Have a look at the next community instance:

Assume S desires to ship 3 sats to R. You possibly can additional assume that S has sufficient liquidity in every of its native channels to ship as much as 3 sats. Additionally assume the liquidity in channels (A,R), (B,R) and (C,R) is uniformly distributed.

one optimally dependable cost stream on this diagram appears to be like like this:

1 sat: S --> A --> R   chance: 2/3
2 sats: S --> B --> R  chance: 3/5

This stream has a complete chance of 2/3*3/5 = 2/5 = 0.4 = 40%

The query:

Find out how to compute the anticipated worth of Satoshis to reach at R if S sends 3?

Possibility A

(which I already know is improper however I write it down as a result of I think some individuals may need an identical first thought)
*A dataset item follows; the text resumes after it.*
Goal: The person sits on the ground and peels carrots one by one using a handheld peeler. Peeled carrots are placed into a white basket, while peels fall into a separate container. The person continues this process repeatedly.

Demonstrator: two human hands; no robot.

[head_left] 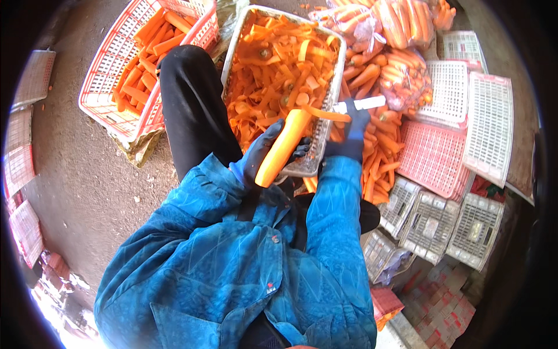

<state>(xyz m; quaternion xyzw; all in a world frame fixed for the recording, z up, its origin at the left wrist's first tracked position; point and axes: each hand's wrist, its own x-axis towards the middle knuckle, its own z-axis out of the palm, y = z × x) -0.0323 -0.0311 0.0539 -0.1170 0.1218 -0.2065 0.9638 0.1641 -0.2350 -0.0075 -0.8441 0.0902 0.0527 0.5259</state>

Initially I believed this might simply be 3 sats * 2/5 = 6/5 sats = 1.2 sats which is what one will get from multiplying the quantity to ship with the chance of the stream. This appears unusual as sending 2 sats alongside S-->B-->R has a chance of 3/5 and with the reasoning of above an expectation worth of 2 sats * 3/5 = 6/5 sats = 1.2 sats. because the anticipated worth for 1 sat alongside the S-->A-->B path is bigger than 0 this might be a contradiction to the additivity of the anticipated worth.

Possibility B

Ranging from the above reasoning we add the anticipated values for the disjoint paths so:

E[3 sats] = 1 sat * 2/3 + 2 sat * 3/5 = 10/15 sats + 18/15 sats = 28/15 sats

Possibility C

After all the two satoshi path S-->B-->R doesn’t should be despatched as one onion however might be despatched as two onions with 1 sat every:

The primary has a chance of 4/5 and the second has a conditional chance of 3/4 which is extensively defined at this subject. With the logic from choice B one ought to be capable of add these anticipated values.
so now we have the anticipated worth for sending two sats in two seperate 1 sat onions alongside S--> B --> R could be computed as:

E[2 sats] = 1 sat * 4/5 + 1 sat * 3/4 = 31/20 sats 

If we add the 1 sat onion from the S-->A-->R which was 2/3 sats

we might count on to have

E[3 sats] = 31/20 sats + 2/3 sats = 93/60 sats + 40/60 sats = 132/60 sats = 33/15 sats

That is 5/15 sats = 1/3 sats greater than the reply in choice B

Possibility D

To make issues worse I’m confused if the anticipated values of dissecting the two sat onion in choice C into two 1 sat onions can simply linearly added up because the second onion is conditioned on having 2 sats of liquidity within the channel. If the primary onion has failed the second will definitely fail. Thus one must compute anticipated worth for sending two 1 sat onions like this:

E[2 sats] = 1 sat * 4/5 + 1 sat * 3/5 = 7/5 sats

this might lead to a complete anticipated worth of:

E[3 sats] = 2/3 sats + 7/5 sats = 10/30 sats + 21/15 sats = 31/15 sats

Ideas

only for comparability listed below are the outcomes

• Possibility A: 18/15
• Possibility B: 28/15
• Possibility C: 33/15
• Possibility D: 31/15

Whereas Possibility B appears actually proper it is smart to additional dissect the two sats onion. In simulations I did plainly Possibility D is appropriate which is a bit stunning for me. Utilizing the formalism of chance principle the distinction for the two sat path is:

• Possibility C: E[2 sats] = 1 sat * P(X>=1) + 1 sat * P(X>=2 | X >= 1)
• Possibility D: E[2 sats] = 1 sat * P(X>=1) + 1 sat * P(X>=2)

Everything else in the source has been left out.